What are your estate planning objectives? I’m not talking about immediate or tactical goals like buying a house, car or even starting a business.

No, I’m talking more about your long term goals. Do you want to be able to support your children through an ivy league education? What about graduate school? Or, provide care for your parents when they are elderly? Or, achieve financial freedom and independence for yourself? Maybe all of the above?

Those are the kind of estate planning ambitions I mean. And you need to decide on those before you can develop an effective estate plan.

Savings for family

Why? Well, if saving for college is the top goal you will likely want to invest in different things (i.e. Section 529 plan; education savings account, etc) than if early retirement (IRA; 401k; personal business) is the goal.

You would also want to think about what things you can do to put yourself in the best possible position to qualify for financial aid (i.e. by planning not to have your peak taxable earning years when you are applying for financial aid).

Of course no two people have identical estate planning objectives. The reason is that no two people are identical. Everyone has different goals, dreams, abilities, assets and liabilities.

Everyone has a different family situation. Might you need to provide for your children? Maybe one of them will need a Special Needs Trust.

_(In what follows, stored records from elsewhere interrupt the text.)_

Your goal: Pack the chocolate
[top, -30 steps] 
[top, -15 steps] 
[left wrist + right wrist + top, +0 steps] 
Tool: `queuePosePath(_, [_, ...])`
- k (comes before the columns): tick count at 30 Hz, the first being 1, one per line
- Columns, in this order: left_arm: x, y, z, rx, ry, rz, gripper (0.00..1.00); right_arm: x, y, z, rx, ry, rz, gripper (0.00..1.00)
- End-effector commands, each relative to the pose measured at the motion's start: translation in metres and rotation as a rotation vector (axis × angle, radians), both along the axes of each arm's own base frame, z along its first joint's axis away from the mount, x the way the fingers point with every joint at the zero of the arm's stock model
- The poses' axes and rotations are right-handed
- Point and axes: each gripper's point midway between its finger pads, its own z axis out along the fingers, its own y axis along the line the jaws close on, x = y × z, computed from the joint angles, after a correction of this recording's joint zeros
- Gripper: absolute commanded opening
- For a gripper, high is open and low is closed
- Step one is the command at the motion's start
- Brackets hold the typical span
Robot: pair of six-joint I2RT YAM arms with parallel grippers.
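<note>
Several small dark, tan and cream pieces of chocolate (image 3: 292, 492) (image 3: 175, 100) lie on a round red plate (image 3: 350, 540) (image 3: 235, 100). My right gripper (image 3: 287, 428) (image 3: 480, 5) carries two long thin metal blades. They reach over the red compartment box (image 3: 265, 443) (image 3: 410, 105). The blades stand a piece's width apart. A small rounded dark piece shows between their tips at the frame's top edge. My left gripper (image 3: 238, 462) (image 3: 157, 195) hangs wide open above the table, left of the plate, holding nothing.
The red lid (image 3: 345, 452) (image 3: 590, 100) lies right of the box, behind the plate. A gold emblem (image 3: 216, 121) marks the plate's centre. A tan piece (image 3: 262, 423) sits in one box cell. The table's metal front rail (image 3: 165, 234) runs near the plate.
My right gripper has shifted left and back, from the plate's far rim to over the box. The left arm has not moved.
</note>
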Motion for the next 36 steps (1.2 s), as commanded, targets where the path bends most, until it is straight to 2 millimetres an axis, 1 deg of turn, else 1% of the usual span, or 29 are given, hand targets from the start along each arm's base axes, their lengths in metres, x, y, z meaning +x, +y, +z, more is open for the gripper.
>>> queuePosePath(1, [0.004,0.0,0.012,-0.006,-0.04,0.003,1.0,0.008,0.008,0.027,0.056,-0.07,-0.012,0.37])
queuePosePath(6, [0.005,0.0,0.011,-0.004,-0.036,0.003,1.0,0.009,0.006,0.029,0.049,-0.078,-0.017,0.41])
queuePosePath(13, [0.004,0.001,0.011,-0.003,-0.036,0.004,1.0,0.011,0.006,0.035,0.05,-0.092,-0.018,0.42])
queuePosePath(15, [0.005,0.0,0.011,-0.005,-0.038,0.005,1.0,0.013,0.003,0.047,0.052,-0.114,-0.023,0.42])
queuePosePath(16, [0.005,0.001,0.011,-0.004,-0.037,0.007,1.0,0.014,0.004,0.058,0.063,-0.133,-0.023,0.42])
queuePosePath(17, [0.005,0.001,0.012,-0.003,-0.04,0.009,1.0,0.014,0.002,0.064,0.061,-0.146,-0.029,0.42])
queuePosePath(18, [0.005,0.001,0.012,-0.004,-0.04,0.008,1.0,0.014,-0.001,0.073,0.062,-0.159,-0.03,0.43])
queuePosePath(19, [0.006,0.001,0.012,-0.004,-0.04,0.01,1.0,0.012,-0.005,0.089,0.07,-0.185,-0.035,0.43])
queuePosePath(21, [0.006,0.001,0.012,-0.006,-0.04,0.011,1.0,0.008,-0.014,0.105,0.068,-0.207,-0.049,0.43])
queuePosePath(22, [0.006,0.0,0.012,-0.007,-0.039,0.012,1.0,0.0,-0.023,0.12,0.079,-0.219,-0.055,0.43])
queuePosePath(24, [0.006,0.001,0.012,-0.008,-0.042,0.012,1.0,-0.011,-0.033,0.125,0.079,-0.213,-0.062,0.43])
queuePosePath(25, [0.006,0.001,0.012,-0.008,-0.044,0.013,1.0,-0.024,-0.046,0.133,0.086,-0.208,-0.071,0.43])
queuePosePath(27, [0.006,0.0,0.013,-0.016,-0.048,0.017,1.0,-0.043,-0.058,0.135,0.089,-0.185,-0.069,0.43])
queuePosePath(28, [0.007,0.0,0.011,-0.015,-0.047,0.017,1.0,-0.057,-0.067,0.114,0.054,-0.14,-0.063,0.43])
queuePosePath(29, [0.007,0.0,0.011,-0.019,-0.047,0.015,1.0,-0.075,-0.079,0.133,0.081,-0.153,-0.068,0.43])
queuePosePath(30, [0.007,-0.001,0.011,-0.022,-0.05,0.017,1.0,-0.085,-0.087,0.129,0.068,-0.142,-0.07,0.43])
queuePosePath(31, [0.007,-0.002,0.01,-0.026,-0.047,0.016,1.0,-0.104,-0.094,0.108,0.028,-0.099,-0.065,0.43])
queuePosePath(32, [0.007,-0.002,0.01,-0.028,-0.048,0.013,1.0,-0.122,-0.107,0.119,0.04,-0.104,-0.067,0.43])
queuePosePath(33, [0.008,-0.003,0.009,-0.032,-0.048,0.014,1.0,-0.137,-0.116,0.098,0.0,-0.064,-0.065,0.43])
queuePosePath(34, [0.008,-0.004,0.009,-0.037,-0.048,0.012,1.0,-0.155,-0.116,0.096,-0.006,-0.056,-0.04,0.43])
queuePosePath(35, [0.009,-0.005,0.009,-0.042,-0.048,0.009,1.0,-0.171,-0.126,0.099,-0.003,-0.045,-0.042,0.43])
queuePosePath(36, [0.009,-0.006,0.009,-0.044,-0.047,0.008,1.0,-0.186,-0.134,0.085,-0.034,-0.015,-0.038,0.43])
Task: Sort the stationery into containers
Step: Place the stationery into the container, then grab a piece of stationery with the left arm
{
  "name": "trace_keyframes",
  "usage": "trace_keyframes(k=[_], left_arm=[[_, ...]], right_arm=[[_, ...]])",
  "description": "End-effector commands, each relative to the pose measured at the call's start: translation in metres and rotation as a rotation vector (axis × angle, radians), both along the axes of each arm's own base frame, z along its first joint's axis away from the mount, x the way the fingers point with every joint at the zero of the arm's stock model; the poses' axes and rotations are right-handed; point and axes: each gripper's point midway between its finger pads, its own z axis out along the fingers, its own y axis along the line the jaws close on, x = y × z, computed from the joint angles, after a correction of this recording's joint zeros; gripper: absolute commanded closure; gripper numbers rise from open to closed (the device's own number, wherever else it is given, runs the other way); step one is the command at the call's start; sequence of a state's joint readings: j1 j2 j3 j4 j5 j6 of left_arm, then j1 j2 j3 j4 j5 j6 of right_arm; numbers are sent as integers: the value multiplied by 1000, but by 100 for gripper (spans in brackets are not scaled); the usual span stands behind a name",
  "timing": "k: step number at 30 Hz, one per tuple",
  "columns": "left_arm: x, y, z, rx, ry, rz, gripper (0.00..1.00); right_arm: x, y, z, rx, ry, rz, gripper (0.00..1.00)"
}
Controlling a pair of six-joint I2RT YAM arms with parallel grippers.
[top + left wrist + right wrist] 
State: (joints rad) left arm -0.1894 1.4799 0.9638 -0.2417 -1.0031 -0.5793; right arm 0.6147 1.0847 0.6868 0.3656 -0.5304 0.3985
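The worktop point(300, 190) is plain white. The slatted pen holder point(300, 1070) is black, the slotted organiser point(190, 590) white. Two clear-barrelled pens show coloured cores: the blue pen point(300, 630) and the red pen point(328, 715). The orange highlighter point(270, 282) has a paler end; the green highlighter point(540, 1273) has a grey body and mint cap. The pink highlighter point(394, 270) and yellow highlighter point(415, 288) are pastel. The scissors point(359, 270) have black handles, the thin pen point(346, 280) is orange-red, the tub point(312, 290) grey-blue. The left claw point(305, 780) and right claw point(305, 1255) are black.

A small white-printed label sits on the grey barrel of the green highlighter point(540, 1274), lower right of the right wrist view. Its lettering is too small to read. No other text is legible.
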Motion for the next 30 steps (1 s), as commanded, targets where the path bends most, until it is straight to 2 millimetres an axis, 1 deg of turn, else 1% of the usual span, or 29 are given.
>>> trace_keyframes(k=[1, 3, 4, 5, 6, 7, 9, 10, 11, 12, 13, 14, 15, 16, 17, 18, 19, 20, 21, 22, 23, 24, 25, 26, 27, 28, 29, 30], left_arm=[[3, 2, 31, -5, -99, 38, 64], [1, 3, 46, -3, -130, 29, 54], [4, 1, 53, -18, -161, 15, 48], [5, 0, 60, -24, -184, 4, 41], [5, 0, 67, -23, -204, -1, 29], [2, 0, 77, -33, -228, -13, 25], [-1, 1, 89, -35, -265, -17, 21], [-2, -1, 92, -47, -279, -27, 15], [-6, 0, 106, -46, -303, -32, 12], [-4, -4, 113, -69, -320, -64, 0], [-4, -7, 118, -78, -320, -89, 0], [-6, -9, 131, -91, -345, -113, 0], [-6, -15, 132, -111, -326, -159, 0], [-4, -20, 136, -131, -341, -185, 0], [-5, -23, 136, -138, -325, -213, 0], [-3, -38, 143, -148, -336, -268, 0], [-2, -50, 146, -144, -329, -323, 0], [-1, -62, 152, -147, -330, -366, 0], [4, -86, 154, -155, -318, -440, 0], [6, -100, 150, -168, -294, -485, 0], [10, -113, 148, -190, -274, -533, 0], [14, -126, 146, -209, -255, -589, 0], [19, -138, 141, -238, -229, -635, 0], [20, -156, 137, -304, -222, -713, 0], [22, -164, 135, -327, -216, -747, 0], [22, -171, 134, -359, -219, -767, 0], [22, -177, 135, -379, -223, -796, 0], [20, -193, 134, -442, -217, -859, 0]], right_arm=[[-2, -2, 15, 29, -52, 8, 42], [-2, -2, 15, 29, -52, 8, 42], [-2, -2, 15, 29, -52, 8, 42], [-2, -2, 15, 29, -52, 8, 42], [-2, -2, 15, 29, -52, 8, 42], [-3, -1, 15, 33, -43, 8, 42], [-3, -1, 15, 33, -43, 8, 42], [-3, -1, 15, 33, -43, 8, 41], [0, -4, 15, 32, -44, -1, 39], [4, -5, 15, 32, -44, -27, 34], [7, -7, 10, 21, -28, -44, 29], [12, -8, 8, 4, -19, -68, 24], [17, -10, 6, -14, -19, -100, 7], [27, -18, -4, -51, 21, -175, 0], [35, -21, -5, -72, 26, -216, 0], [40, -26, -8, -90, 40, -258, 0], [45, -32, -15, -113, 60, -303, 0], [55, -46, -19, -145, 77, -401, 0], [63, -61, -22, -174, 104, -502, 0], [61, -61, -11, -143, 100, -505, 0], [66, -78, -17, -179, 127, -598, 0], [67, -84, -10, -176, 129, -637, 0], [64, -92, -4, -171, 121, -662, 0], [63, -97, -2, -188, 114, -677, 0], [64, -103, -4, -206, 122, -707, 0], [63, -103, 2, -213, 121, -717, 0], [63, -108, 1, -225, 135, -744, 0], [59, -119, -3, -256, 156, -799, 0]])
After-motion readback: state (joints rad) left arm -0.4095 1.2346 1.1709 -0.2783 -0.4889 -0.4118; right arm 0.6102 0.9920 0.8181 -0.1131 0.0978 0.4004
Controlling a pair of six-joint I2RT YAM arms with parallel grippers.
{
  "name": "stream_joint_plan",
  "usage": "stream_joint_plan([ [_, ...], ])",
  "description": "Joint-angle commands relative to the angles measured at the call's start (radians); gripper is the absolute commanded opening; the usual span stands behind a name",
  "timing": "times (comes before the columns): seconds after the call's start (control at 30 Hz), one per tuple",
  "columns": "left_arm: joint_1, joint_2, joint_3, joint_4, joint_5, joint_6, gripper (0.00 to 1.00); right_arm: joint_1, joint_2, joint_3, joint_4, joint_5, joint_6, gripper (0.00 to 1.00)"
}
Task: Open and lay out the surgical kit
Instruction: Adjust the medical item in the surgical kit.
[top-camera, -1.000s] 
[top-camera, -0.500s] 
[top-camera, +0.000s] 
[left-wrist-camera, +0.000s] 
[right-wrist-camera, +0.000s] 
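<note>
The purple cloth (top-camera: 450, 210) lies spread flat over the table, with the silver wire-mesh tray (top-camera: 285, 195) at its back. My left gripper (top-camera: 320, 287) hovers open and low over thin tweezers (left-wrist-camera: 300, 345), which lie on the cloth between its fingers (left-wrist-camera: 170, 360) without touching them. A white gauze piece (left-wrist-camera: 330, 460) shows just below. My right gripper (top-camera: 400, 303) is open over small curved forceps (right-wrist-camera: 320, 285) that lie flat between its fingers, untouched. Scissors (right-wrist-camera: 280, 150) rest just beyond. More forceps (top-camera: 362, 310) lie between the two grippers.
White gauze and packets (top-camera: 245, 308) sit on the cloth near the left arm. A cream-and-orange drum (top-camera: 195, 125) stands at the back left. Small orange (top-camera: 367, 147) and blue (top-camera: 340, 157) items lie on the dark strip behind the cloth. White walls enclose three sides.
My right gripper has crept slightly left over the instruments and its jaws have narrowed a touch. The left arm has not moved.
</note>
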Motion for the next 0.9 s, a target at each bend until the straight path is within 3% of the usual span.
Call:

And, what about your spouse? What income should your spouse have available if you should die? Medical care? How is that going to be provided for? Do you have any support obligations to people outside of your immediate family?

Inheritance? Is it important to you to leave an inheritance for your children? Or, do you think they’d be better off without one?

Charity? Do you want to leave part of your estate to charity? If so, how much and to whom?

And, remember to keep your objectives as flexible as possible. Things will change over time. Unexpected things will happen that will require changes in your estate planning goals and objectives.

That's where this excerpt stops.